Some experts are skeptical of deploying new products without data to show how many lives they actually save and whether they make sense from a cost-benefit perspective relative to other violence-prevention efforts.

“It's certainly important to think about how we put seconds on the clock for people,” Dr. Jaclyn Schildkraut, executive director of the Regional Gun Violence Research Consortium at the Rockefeller Institute of Government, told Yahoo News.

A simple formulation with 24 points of light.
Law enforcement officers or someone authorized by a business or school are intended to activate and turn off the device. (Courtesy: Brian Arwari)

“Everything is a cost-benefit analysis,” Schildkraut said, observing that whatever the cost of the devices, "You have to think about the statistical unlikelihood of a mass shooting happening in a school relative to the amount of money you're planning to invest in something like that — versus more mental health counselors, more social workers.”

“Intuitively, there could be either appeal, or there could be a good rationale for why something like this might stop an intruder or might have an effect on the amount of violence that happens within a school,” Dr. Justin Heinze, a professor at the University of Michigan and co-director of the National Center for School Safety, told Yahoo News. Without that data, he said, he would be concerned that the system might create "a potential false sense of security.”

Preventing misuse

One can imagine that Lightguard could be useful not only against mass shooters, but also to mass shooters who wanted to disorient their victims.

Arwari said, however, the Lightguard operates on a business-to-business model, selling to businesses and institutions, not the general public, to prevent misuse.

“The units are wired into the electrical grid and bolted onto a wall,” he said in an email. “They cannot be carried around in one's pocket. Additionally, they are registered to a specific location. On the hypothetical that someone were to remove a unit from a wall, it would not work. Finally, we can remotely disable any single unit or part of the system that is lost/stolen/misplaced.”

Smart guns

Two companies have announced plans to release “smart guns,” which use fingerprint technology that allows only verified users to shoot.

In January, LodeStar Works unveiled its 9mm smart handgun for its shareholders and investors. SmartGunz, a Kansas company, says its own product is in beta testing with law enforcement. Both companies hope to have a product commercially available this year, which they say could help lower suicides, make lost or stolen guns useless and protect law enforcement if criminals grab their guns.

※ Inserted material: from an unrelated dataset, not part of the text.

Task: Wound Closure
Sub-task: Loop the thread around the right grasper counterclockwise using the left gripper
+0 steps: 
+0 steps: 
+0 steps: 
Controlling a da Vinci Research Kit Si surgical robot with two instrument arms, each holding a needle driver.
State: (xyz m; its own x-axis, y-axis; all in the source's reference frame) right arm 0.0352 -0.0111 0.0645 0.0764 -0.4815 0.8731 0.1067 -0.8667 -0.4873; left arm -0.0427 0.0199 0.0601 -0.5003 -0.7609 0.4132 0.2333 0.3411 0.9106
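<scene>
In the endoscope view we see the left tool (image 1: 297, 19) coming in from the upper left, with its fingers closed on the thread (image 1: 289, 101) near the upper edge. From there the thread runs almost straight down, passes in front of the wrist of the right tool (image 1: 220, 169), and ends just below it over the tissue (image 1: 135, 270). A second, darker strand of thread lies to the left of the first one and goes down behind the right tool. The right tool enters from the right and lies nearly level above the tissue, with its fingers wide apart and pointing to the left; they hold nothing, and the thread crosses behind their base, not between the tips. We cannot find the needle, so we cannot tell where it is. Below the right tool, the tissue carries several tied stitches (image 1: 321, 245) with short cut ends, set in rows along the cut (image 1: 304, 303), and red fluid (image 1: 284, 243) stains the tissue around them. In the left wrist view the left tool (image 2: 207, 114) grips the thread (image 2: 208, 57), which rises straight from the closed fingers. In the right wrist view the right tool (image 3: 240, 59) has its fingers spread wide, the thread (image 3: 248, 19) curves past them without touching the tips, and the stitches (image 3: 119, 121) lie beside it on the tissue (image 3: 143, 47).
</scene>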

A prototype of the Biofire Smart Gun at the ready.
A prototype of the Biofire Smart Gun at Biofire Technologies headquarters in Broomfield, Colo., on April 18, 2022. (Matt Mills McKnight/Reuters)

While most guns in mass killings are purchased legally, there are instances where a weapon was registered to someone else, such as the shooter's parent or a straw purchaser.

“The more you're able to separate somebody from a weapon, even temporarily, when they are at a heightened risk of crisis or of using it to harm themselves or others, the more likely you are to be able to de-escalate the situation and reduce the likelihood of harm,” Schildkraut said.

The cost of school safety

Security cameras could potentially block shooters from entering a building.

Companies have been developing security cameras using artificial intelligence that can identify suspicious people with weapons, but questions remain over the effectiveness of the products and concerns about privacy and potential discrimination.

Close-up of the lens of a CCTV camera.
A CCTV security camera in an office building, (Getty Images)

In 2015, NBC News profiled Southwestern High School in Shelbyville, Ind., which is equipped with a full security camera system connected live to the sheriff’s department, a panic button for each teacher, bullet-resistant classroom doors and cannons that spit blinding smoke from the ceiling. That came in at a cost of $400,000.

“For many schools, that's a really big investment to make, and we don't even know if they can work,” Heinze said.